● AIM OF THE EXERCISE
I'd ask you to write out the lines below exactly, with no images.
** DATA SECTION follows **
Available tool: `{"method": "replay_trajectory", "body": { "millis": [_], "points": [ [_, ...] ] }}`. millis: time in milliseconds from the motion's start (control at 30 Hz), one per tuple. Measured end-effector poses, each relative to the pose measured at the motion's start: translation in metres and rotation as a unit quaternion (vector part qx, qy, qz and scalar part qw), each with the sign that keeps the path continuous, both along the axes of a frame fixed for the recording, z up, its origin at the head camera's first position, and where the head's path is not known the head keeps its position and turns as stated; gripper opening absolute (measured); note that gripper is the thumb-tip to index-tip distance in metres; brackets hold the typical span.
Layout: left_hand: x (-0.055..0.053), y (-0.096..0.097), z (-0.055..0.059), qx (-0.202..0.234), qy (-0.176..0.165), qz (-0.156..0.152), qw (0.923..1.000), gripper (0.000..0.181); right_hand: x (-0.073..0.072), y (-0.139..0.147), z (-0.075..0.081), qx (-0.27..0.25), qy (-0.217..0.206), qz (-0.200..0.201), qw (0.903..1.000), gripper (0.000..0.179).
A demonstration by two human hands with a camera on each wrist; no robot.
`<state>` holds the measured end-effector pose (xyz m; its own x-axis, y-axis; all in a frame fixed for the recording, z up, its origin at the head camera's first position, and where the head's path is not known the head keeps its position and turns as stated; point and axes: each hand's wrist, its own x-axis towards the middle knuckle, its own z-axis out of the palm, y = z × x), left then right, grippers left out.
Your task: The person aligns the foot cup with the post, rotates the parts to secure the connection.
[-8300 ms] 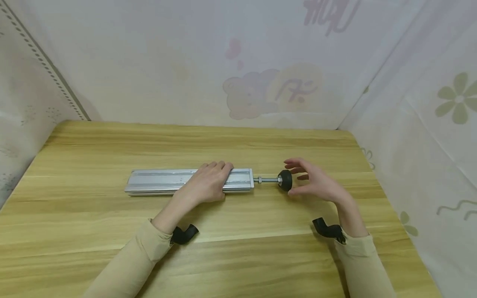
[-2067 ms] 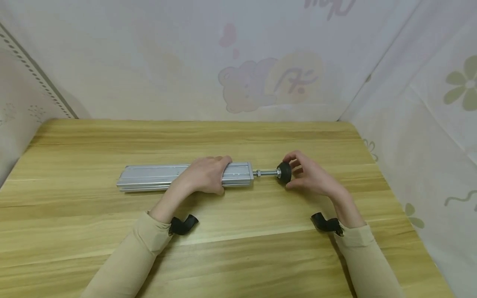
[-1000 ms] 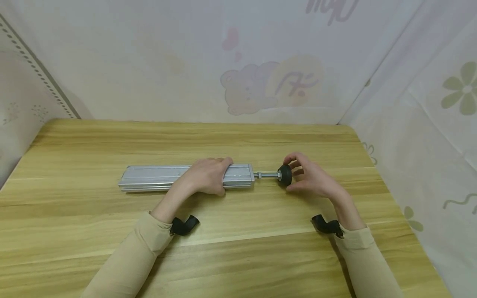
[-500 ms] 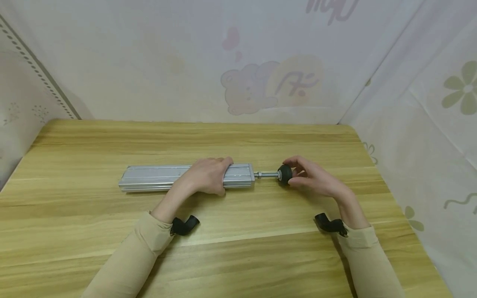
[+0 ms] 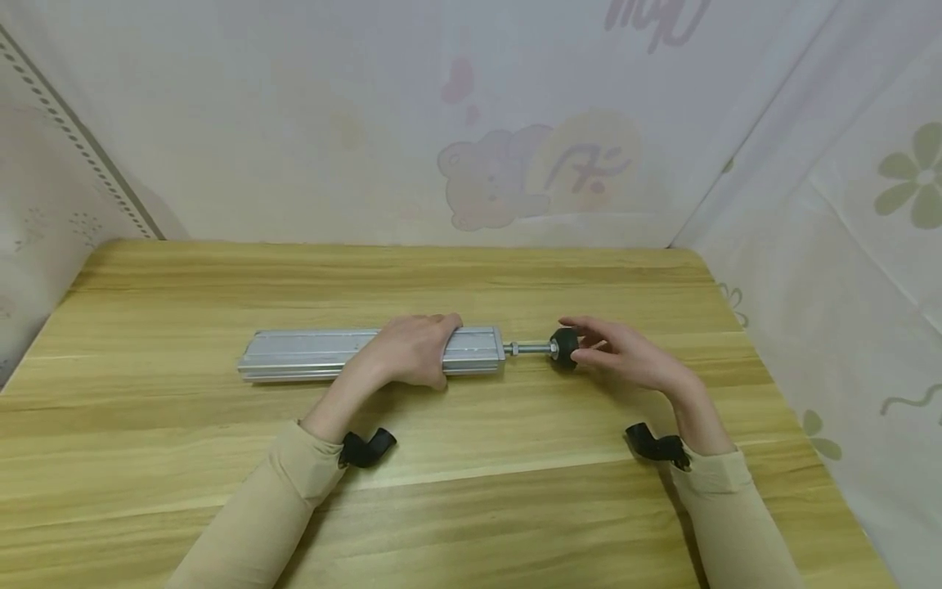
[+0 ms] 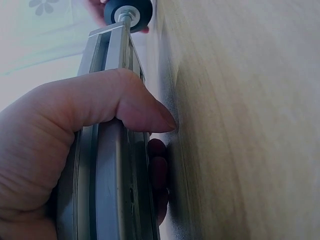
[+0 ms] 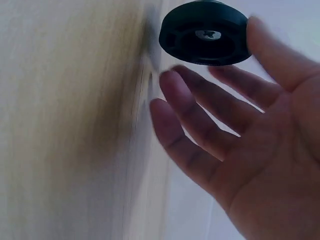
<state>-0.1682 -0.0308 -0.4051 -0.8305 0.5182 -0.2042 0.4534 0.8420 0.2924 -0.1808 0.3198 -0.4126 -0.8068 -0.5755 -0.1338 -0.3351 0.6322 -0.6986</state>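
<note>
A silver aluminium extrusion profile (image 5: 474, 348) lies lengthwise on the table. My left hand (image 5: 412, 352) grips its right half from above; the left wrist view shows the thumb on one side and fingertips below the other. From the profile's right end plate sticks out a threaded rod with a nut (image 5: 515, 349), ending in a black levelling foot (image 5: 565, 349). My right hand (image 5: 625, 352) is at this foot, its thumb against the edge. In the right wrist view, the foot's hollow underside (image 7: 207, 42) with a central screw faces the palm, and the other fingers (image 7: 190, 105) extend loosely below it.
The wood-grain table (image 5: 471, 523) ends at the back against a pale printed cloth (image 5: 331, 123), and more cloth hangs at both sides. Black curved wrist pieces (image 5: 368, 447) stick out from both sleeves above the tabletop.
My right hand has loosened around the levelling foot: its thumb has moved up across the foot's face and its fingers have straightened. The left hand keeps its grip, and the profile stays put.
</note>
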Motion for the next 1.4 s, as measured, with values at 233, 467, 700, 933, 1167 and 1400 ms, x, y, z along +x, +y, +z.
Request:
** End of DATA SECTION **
● RESPONSE
Available tool: `{"method": "replay_trajectory", "body": { "millis": [_], "points": [ [_, ...] ] }}`. millis: time in milliseconds from the motion's start (control at 30 Hz), one per tuple. Measured end-effector poses, each relative to the pose measured at the motion's start: translation in metres and rotation as a unit quaternion (vector part qx, qy, qz and scalar part qw), each with the sign that keeps the path continuous, both along the axes of a frame fixed for the recording, z up, its origin at the head camera's first position, and where the head's path is not known the head keeps its position and turns as stated; gripper opening absolute (measured); note that gripper is the thumb-tip to index-tip distance in metres; brackets hold the typical span.
Layout: left_hand: x (-0.055..0.053), y (-0.096..0.097), z (-0.055..0.059), qx (-0.202..0.234), qy (-0.176..0.165), qz (-0.156..0.152), qw (0.923..1.000), gripper (0.000..0.181); right_hand: x (-0.073..0.072), y (-0.139..0.147), z (-0.075..0.081), qx (-0.27..0.25), qy (-0.217..0.206), qz (-0.200..0.201), qw (0.903..1.000), gripper (0.000..0.179).
A demonstration by two human hands with a camera on each wrist; no robot.
`<state>` holds the measured end-effector pose (xyz m; its own x-axis, y-axis; all in a frame fixed for the recording, z up, its origin at the head camera's first position, and where the head's path is not known the head keeps its position and turns as stated; point and axes: each hand's wrist, its own x-axis towards the middle knuckle, its own z-axis out of the palm, y = z × x), left then right, grippers left out.
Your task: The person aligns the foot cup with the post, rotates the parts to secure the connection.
[-8300 ms] 
[-2067 ms] 
[-1000 ms] 
[-500 ms] 
[+0 ms] 
[+0 ms] 
[+0 ms] 
<state>-0.1682 -0.0308 -0.4051 -0.8305 0.5182 -0.2042 0.4534 0.8420 0.2924 -0.1808 0.3198 -0.4126 -0.8068 -0.5755 -0.1338 -0.3351 0.6322 -0.6986</state>
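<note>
A silver aluminium extrusion profile (image 5: 474, 348) lies lengthwise on the table. My left hand (image 5: 412, 352) grips its right half from above; the left wrist view shows the thumb on one side and fingertips below the other. From the profile's right end plate sticks out a threaded rod with a nut (image 5: 515, 349), ending in a black levelling foot (image 5: 565, 349). My right hand (image 5: 625, 352) is at this foot, its thumb against the edge. In the right wrist view, the foot's hollow underside (image 7: 207, 42) with a central screw faces the palm, and the other fingers (image 7: 190, 105) extend loosely below it.
The wood-grain table (image 5: 471, 523) ends at the back against a pale printed cloth (image 5: 331, 123), and more cloth hangs at both sides. Black curved wrist pieces (image 5: 368, 447) stick out from both sleeves above the tabletop.
My right hand has loosened around the levelling foot: its thumb has moved up across the foot's face and its fingers have straightened. The left hand keeps its grip, and the profile stays put.
</note>
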Motion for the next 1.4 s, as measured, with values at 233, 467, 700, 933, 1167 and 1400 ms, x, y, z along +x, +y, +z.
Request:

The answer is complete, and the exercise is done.